HISTORY, NAME, LOCALITIES: Brazilianite, pronounced bruh-ZILL-yun-ite, was recognized as a mineral species in 1945. Its name stems from the nation of Brazil, the place of its discovery. Brazilianite is rare and has few collecting localities. The best specimens come from Brazil. Brazilianite has also been collected in the United States (New Hampshire).
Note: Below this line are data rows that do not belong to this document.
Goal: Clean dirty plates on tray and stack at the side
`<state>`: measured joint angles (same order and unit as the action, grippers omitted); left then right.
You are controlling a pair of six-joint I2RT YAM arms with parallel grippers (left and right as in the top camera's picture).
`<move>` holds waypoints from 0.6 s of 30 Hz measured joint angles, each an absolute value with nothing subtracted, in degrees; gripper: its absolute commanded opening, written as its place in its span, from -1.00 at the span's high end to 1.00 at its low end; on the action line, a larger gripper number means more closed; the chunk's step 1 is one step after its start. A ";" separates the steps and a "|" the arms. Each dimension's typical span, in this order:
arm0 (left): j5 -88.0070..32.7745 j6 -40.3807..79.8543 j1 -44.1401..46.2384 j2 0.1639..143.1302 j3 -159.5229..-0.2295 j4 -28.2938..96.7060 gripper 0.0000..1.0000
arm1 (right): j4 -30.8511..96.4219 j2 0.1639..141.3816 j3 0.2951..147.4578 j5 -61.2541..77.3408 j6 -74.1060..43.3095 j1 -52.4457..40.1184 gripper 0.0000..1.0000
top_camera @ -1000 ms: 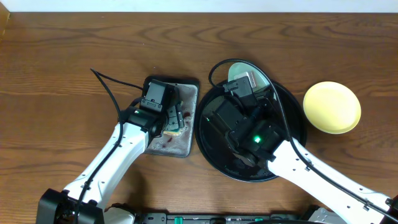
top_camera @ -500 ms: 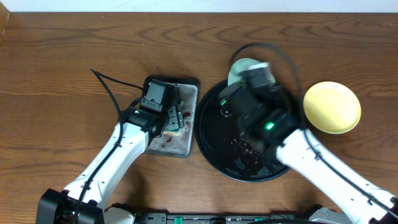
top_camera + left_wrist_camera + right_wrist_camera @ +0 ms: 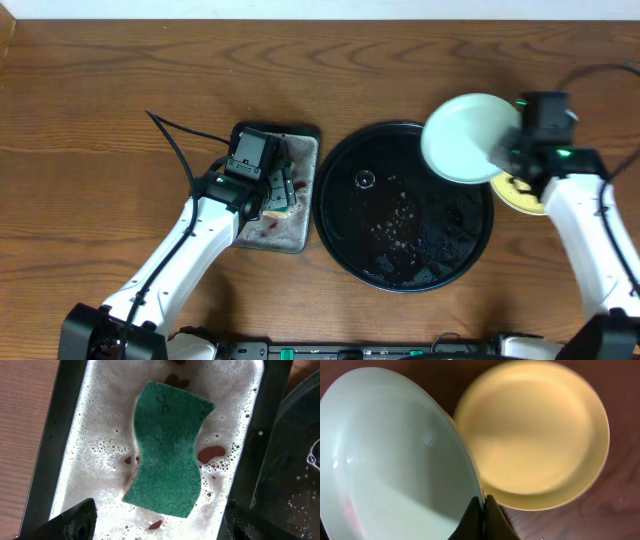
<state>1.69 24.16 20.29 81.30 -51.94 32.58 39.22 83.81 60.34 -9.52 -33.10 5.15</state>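
R claw (image 3: 482, 511): shut tight on the rim of the mint plate (image 3: 395, 455); you held the plate tilted, bowl side toward the wrist cam.
Mint plate, position: in the air past the right rear rim of the tray (image 3: 345, 215), its edge overlapping the left side of the yellow plate (image 3: 535, 435).
Key relation: the yellow plate lay on the table (image 3: 100, 100) below and just right of your claw. Contact btwn the two plates: couldn't tell.
Axis: both plates round, so no long axis; only the tilt mattered.
Nearer arm: right. The left arm sat well apart, across the tray.
L claw (image 3: 160, 527): jaws wide, nothing held, hanging over the green sponge (image 3: 167, 450) in the sudsy grey pan (image 3: 290, 232).
Tray: no plates on it, only suds and droplets.
Third plate: not in view.
Room: bare wood right of and behind the yellow plate; the tray rim lay just beside it on the left.
Next move, prob.: level the mint plate, centre it, lower it onto the yellow one.
Risk: a tilted release could slide it off the stack.
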 measured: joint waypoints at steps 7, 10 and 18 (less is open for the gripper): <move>1.69 24.16 20.29 81.30 -51.94 32.56 -0.65 | 32.51 84.01 52.23 4.25 -35.11 20.51 0.98; 1.69 24.16 20.29 81.30 -51.94 32.56 -0.65 | 30.46 84.01 50.89 11.25 -32.69 23.94 0.98; 1.69 24.16 20.29 81.30 -51.94 32.58 -0.65 | 28.08 83.94 50.87 20.64 -24.99 21.52 0.98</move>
<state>1.69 24.16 20.29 81.30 -51.94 32.58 28.08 83.94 50.87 20.64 -24.99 21.52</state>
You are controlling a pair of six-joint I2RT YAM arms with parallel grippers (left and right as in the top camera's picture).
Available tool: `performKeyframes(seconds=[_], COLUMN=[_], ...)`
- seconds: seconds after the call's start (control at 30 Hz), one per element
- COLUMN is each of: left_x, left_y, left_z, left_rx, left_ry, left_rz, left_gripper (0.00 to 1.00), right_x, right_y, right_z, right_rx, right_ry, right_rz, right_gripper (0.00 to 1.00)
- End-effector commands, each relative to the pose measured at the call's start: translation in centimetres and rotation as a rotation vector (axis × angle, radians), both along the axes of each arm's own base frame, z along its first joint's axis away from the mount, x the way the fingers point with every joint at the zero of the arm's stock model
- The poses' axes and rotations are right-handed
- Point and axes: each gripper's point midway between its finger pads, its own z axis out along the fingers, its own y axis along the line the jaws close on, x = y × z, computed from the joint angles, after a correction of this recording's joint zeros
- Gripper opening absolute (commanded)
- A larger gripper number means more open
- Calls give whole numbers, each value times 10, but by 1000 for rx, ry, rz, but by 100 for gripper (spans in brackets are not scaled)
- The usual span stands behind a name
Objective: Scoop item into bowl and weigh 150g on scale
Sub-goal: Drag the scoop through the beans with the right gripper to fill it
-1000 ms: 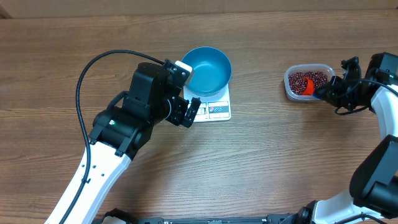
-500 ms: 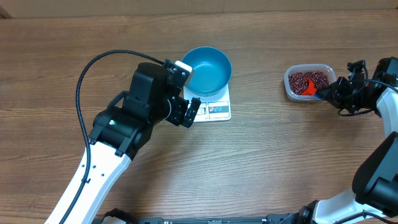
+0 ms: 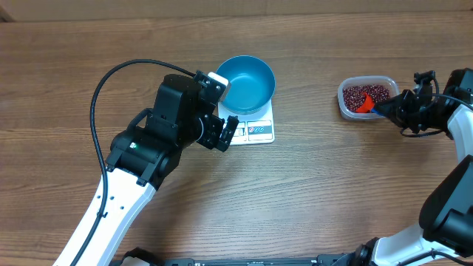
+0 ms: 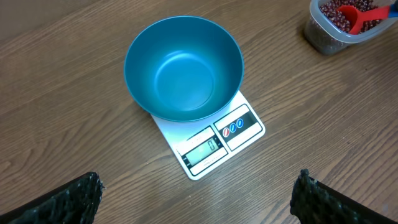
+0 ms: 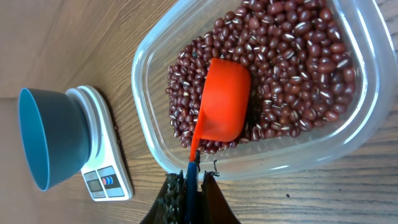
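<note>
Small dark red-brown beans (image 5: 292, 68) fill a clear plastic tub (image 3: 364, 94) at the right. My right gripper (image 5: 193, 180) is shut on the blue handle of an orange scoop (image 5: 224, 106), just outside the tub's rim; the scoop's head rests on the beans. In the overhead view the right gripper (image 3: 386, 109) sits right of the tub. The blue bowl (image 3: 247, 80) stands empty on the white scale (image 3: 257, 131) at the table's middle. My left gripper (image 3: 225, 134) hovers at the scale's front left, open. The left wrist view shows the bowl (image 4: 183, 68) and scale (image 4: 221, 140) beyond the open left gripper (image 4: 198, 186).
Bare wooden tabletop (image 3: 325, 177) lies between the scale and the tub. The left arm's black cable (image 3: 100, 96) loops over the table to the left of the bowl.
The right wrist has drawn back to the right, and the orange scoop has shifted toward the tub's near edge. The left arm, bowl and scale have not moved.
</note>
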Motion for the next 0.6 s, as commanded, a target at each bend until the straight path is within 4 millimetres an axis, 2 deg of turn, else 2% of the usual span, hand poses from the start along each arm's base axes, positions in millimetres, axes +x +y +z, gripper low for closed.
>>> performKeyframes(seconds=[0.0, 0.17, 0.57], left_x=[-1, -1, -1], left_y=[0, 0, 0], left_z=[-6, -6, -6], left_rx=[12, 12, 12], left_ry=[10, 10, 10], left_rz=[-17, -17, -17], left_gripper=[99, 100, 100], right_x=[-1, -4, -5], right_y=[0, -13, -18], right_z=[6, 9, 25], right_rx=[87, 111, 200], right_ry=[-27, -37, -116], right_rz=[-14, -50, -50], right_gripper=[4, 4, 4])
MINERALOGY, PROPERTIES, OCCURRENCE: Brazilianite [basic sodium aluminum phosphate, NaAl3(PO4)2(OH)4], crystallizes in the monoclinic system, usually as short prisms with wedge-shaped terminations. It is transparent to translucent with a yellow to greenish-yellow color and vitreous luster. Brazilianite’s Mohs hardness of 5.5 makes it one of the hardest of the phosphate minerals. It has perfect cleavage in one direction, a conchoidal fracture, a specific gravity of 3.0, and a relatively high index of refraction of 1.603-1.623. Brazilianite occurs almost exclusively in phosphate-rich, granite pegmatites.
METAPHYSICAL PROPERTIES, LORE, USES: According to metaphysical tradition, brazilianite helps bring joy to the physical journey on Earth; provides an understanding of the physical Earth; and gives the strength, support, and encouragement necessary for personal growth and empowerment. Brazilianite is a valuable gemstone that is faceted into exquisite, costly, and brilliant gems.
COLLECTORS’ INFORMATION: Collectors value brazilianite for its rarity, beautiful color, excellent crystal development, and association in composite specimens with such other pegmatite minerals as muscovite, quartz, and albite.